Summary: The account of Jesus and the unfruitful fig tree is one that surprisingly connects with the spiritual condition of the Jews in Jesus' time and with our spiritual conditions as well. May we bear much fruit for the Lord and bring glory to His Name!
Jesus and the Barren Fig Tree
Please stand with me as we go over our current memory Scripture:
“Blessed are the poor in spirit, for theirs is the kingdom of heaven. Blessed are those who mourn, for they shall be comforted. Blessed are the meek, for they shall inherit the earth.”
And our memory Scripture “refresher” verse is:
“Consider it pure joy, my brothers, whenever you face trials of many kinds, because you know that the testing of your faith produces perseverance. Let perseverance finish its work so that you may be mature and complete, not lacking anything.”
Today we will be reading from Mark 11:12-25
Last week we started taking a look at the final week of Jesus’ life here on earth before His death on the cross. And we saw that there were things taking place in the Temple which were so evil that Jesus declared the place to be a “den of robbers”!
The outer court, which was to be the court of the Gentiles, had been turned into a market place selling animals which could be used for sacrifices. These animals needed to be perfect but surprisingly imperfections were found on all incoming sacrificial animals. This made it necessary for the person bringing the sacrifice to purchase “unblemished” sacrifices from the marketers.
Also, any monetary offerings had to be made in the local currency so the money changers were able to set exorbitant exchange rates.
In addition to all of this the outer court was also being used as a thoroughfare for the transport of goods through the Temple instead of having to go around the Temple.
All of this SHOULD have been prevented by the priests who were in charge of the Temple but instead of stopping it they enabled it and profited from it.
It was more than Jesus could stand!
Today, we will be taking a look at two linked events that took place before Jesus arrived at the Temple and after He left the Temple.
Now, remember from last week that prior to what is taking place in this reading Jesus had come into the temple the previous evening, He had looked around the Temple and had then gone out to Bethany for the night.
So, let’s pick up this account in … Mark 11:12-25
(Prayer for help)
Now, let’s look at two segments of what we just read.

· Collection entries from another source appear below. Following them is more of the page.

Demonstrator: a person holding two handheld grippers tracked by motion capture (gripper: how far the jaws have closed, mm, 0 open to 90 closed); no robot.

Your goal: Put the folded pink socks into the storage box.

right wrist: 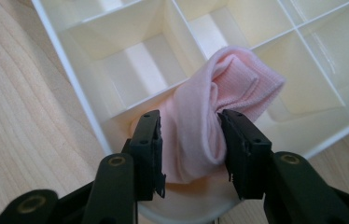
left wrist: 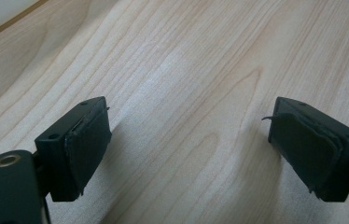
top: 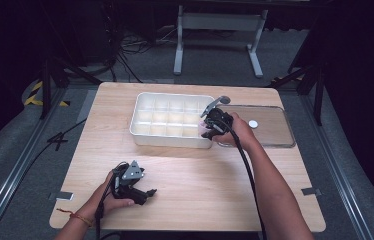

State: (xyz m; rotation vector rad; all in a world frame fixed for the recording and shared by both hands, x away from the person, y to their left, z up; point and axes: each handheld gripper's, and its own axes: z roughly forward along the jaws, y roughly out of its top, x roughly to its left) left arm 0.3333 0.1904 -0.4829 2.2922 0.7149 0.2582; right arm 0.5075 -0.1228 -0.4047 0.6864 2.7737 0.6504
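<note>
the right gripper was clamped on a rolled pink sock, its two black jaws pressing the fabric from either side in the lower middle of the right gripper view. the sock hung partly over a corner compartment of the white divided tray, with its free end reaching across a divider toward the next cell; it looked not yet seated in any one cell. a pale rounded rim showed just under the sock at the bottom of that frame, though what it belonged to was too cropped to tell.

in the high view, the right gripper sat at the tray's lower right corner, near the centre of the frame, beside a clear lid lying flat on the table to the right. every compartment seen from above looked empty.

the left gripper rested low at the lower left of the high view, and in the left gripper view its jaws stood wide apart over bare wooden table, holding nothing.

judged from this, the work was at an early stage: one sock was being brought to the tray, still to be lowered and let go, and closing the tray with the lid probably remained as well.
</note>
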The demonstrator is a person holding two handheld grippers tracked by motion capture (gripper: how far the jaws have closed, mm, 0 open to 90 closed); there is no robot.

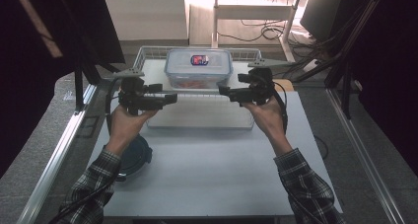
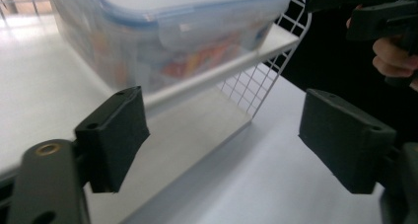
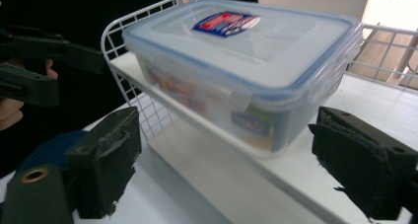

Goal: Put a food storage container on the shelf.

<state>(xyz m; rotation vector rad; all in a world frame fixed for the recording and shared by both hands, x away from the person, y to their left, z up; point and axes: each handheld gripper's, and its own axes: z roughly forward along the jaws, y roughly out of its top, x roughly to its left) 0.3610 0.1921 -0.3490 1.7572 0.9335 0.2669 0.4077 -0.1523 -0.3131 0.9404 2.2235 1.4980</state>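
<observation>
A clear plastic container with a blue-sealed snap lid and a red-and-blue label sits on a raised white shelf inside a white wire rack. My left gripper hovers at the shelf's front left, jaws open and empty. My right gripper hovers at the front right, also open and empty. In the left gripper view the container lies ahead of the left gripper, apart from the pads. In the right gripper view the container stands just beyond the right gripper.
A dark blue round lid-like object lies on the grey table near my left forearm. Below the shelf is a flat white base. Dark curtains flank both sides, and cables lie on the floor behind.
</observation>
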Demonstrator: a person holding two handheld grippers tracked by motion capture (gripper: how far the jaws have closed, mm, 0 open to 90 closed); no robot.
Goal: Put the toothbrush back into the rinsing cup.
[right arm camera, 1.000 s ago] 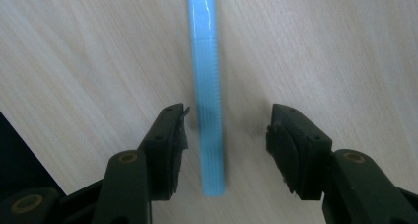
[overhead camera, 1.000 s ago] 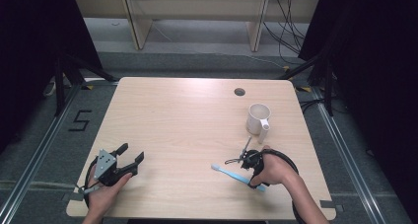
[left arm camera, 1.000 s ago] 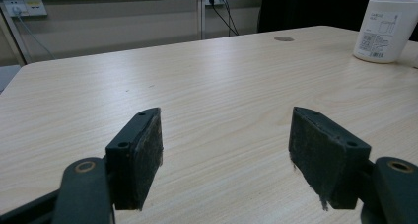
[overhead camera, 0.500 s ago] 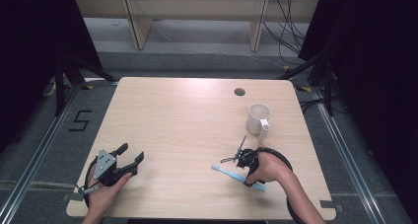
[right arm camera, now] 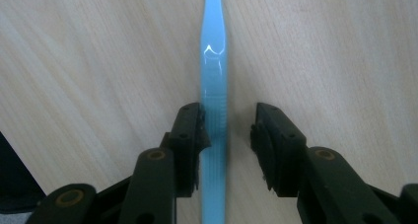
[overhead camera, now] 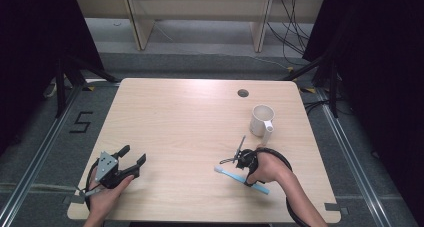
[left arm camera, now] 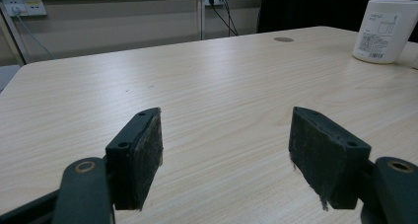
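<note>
Slim glossy light-blue toothbrush (right arm camera: 213, 86) lies flat on table (overhead camera: 190, 122).

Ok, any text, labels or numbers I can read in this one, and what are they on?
"5": marked on the floor left of the table.
Printed label on the white mug, with what looks like a code square: too small to read.
Nothing readable on the blue toothbrush or the grippers.

light-blue toothbrush (right arm camera: 214, 61), flat on table (overhead camera: 180, 117)
</note>
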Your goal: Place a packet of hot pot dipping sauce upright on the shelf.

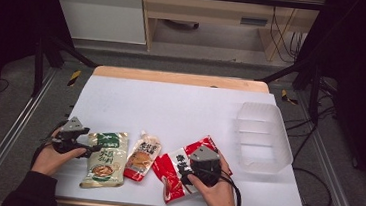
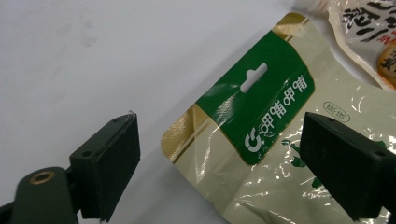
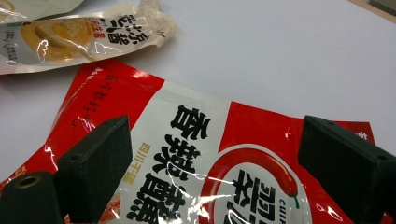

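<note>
Left hand-held gripper [image 1: 85, 148] hovered with jaws spread at the green-topped corner of the beige seasoning pouch [image 1: 105, 159], nothing pinched yet. Lay flat on the white counter [image 1: 170, 107], beside an orange spouted sauce pouch [image 1: 143, 157]. Right hand-held gripper [image 1: 184, 176] poised open over the red chili packet [image 1: 178, 167], likewise ungripped. Stood empty at far right: the clear plastic bin [image 1: 263, 137]. Judged barely begun; all three packets left to move.

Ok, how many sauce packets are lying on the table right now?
3. The green and beige pouch lies at the left by the left gripper, the orange spouted pouch in the middle, and the red and white packet under the right gripper.
</note>
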### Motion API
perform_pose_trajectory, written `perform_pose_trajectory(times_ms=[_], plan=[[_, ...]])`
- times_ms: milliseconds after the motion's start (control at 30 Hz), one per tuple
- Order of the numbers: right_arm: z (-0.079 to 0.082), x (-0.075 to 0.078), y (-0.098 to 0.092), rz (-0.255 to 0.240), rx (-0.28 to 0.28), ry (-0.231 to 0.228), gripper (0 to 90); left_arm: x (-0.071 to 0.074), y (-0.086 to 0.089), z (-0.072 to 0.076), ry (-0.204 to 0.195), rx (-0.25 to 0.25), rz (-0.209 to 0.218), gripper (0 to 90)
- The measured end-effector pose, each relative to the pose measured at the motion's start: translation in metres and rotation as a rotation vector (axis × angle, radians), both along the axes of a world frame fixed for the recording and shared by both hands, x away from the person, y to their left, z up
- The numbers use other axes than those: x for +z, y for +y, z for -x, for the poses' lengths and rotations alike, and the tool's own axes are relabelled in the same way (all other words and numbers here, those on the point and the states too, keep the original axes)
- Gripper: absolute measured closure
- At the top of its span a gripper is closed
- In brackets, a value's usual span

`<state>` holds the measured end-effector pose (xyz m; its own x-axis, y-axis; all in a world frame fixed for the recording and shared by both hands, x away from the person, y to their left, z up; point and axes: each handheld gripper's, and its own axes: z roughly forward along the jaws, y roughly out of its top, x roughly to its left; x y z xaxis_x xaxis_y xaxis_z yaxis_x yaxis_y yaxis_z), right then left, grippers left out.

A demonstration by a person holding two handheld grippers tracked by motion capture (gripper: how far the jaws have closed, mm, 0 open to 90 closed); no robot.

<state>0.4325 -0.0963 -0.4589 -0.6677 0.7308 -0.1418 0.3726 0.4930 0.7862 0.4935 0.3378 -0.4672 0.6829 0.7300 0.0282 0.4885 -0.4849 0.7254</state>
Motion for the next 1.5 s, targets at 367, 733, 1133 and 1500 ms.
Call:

Mark 11:13-14, 19-20 where it says,
“Seeing in the distance a fig tree in leaf, (Jesus) went to find out if it had any fruit. When He reached it, He found nothing but leaves, because it was not the season for figs. Then He said to the tree, ‘May no one ever eat fruit from you again.’ And His disciples heard Him say it.”
“When evening came, they went out of the city. In the morning, as they went along, they saw the fig tree withered from the roots. Peter remembered and said to Jesus, ‘Rabbi, look! The fig tree you cursed has withered!’”
What is the purpose for this incident?
We know that Jesus is able to do tremendous miracles. Is this just another one of His miracles or does it have some other meaning as well?
Did Jesus always curse things and people when He was frustrated with them?
Did Jesus always talk to trees?
Would He have said “thank you” to the tree if it did have figs?
Some would claim that this never happened. They might claim that it was added into the Gospels in order to make Jesus more than a man.
What did the disciples expect? They probably thought that the tree would never produce figs again but nothing more.
In this event we see a pattern of what would become of the old covenant. The Jews had abandoned the old covenant. Perhaps they were still going through the motions but they were not producing any “spiritual fruit” and had not been for a long time.
They had become intimately involved with the world.
They had compromised their relationship with God for a lucrative relationship with the evil king Herod.
Herod was building their Temple and they needed to bring in money to keep their benefactor happy.
OK. So, what does this incident with the fig tree have to do with anything other than Jesus might have been irritated with the fig tree?
Jesus never let’s anything go to waste.
Jesus’ interaction with the fig tree was an illustration of what would soon be happening with the Old Testament manner of interacting with God.
First, let’s examine some things about the fig tree.
It had lots of leaves and looked healthy. At this time of year it would be possible for the tree to have some very immature figs. These figs would taste terrible but if someone was truly hungry they could be eaten.